→ Your task
Every line below from the one containing "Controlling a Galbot" through the one containing "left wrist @" is to be printed exactly, with the pictures omitted.

→ Data excerpt

---------------

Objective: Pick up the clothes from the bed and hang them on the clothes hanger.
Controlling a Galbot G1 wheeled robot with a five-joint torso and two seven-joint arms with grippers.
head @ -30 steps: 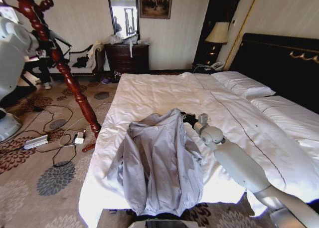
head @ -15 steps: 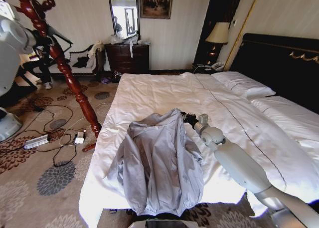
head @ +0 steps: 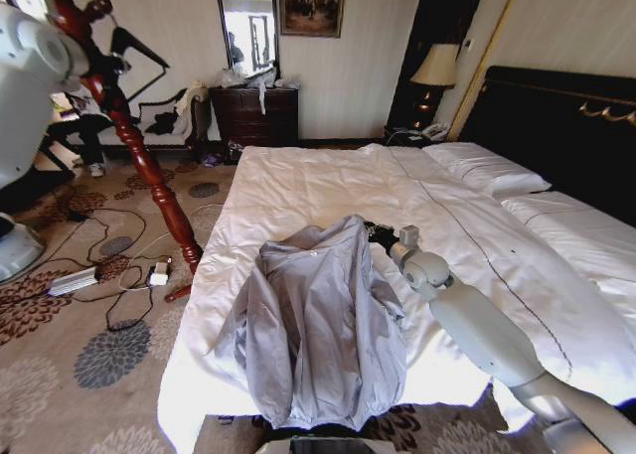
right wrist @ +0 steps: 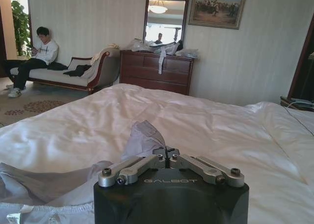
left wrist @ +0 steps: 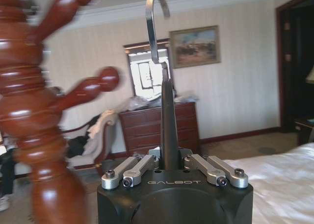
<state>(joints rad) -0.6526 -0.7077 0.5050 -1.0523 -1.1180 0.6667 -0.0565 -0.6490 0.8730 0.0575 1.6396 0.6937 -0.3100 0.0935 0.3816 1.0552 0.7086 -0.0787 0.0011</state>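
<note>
The light grey clothes (head: 318,325) lie crumpled on the near corner of the bed (head: 328,186), hem hanging over the edge. My right gripper (head: 382,236) sits at the collar end of the clothes and, in the right wrist view, the gripper (right wrist: 167,154) is shut on a raised pinch of the grey cloth (right wrist: 143,135). My left arm (head: 28,76) is raised at the far left beside the bed. My left gripper (left wrist: 169,166) is shut on the black clothes hanger (left wrist: 167,126), its silvery hook (left wrist: 152,23) pointing up. In the head view the hanger (head: 134,49) shows next to a wooden stand.
A leaning red turned-wood coat stand (head: 149,171) rises close by the hanger, its pegs (left wrist: 93,84) near the hook. Cables and a power strip (head: 109,265) litter the carpet left of the bed. A black headboard (head: 566,126) and pillows are at the right; a dresser (head: 253,114) stands behind.
My left arm has lifted and swung the hanger up and to the right, past the stand's top. The right gripper has stayed at the collar, holding the cloth.
</note>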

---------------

→ Exercise answer
Controlling a Galbot G1 wheeled robot with a five-joint torso and two seven-joint arms with grippers.
head @ -30 steps: 
head @ -15 steps: 
head @ +0 steps: 
right wrist @ +0 steps: 
left wrist @ +0 steps: 

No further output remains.